====== Information shown ======
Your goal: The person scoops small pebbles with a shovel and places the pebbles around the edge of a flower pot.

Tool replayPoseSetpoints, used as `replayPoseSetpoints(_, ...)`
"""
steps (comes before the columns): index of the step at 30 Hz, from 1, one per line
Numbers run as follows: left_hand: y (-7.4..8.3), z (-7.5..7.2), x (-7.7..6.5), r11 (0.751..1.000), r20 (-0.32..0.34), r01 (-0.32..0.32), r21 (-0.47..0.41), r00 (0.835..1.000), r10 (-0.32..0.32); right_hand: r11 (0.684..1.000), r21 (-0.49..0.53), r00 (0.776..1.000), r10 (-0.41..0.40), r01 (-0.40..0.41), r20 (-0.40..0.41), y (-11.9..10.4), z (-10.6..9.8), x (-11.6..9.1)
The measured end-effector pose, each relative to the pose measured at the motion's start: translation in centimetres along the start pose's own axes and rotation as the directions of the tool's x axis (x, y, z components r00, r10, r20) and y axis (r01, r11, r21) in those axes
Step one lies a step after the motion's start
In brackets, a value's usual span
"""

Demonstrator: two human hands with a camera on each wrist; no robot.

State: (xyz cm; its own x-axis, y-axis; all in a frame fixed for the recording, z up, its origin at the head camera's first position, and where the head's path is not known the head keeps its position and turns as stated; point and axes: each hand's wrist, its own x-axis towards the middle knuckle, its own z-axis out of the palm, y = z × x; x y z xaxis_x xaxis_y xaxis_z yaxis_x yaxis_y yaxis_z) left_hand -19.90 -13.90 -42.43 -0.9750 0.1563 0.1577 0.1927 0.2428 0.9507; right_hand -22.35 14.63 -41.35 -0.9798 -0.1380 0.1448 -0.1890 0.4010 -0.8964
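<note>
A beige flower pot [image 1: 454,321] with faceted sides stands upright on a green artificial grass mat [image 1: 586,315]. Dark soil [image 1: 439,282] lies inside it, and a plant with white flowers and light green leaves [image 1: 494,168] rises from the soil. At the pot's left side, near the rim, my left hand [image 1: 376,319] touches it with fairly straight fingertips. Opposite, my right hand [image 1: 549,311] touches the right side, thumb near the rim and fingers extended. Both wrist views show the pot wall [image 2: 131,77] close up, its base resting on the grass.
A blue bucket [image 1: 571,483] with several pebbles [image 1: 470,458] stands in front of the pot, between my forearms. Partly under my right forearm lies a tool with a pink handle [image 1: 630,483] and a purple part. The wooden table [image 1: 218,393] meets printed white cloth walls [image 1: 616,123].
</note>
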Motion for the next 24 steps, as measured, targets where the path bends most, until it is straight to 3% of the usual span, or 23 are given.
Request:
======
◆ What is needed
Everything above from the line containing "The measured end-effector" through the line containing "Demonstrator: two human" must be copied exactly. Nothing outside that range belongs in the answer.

◆ Solved problem
The measured end-effector pose, each relative to the pose measured at the motion's start: translation in centimetres along the start pose's own axes and rotation as the directions of the tool's x axis (x, y, z components r00, r10, r20) and y axis (r01, r11, r21) in those axes
Step one lies a step after the motion's start
In brackets, a value's usual span
"""

Demonstrator: two human hands with a camera on each wrist; no robot.

There is nothing further in this answer.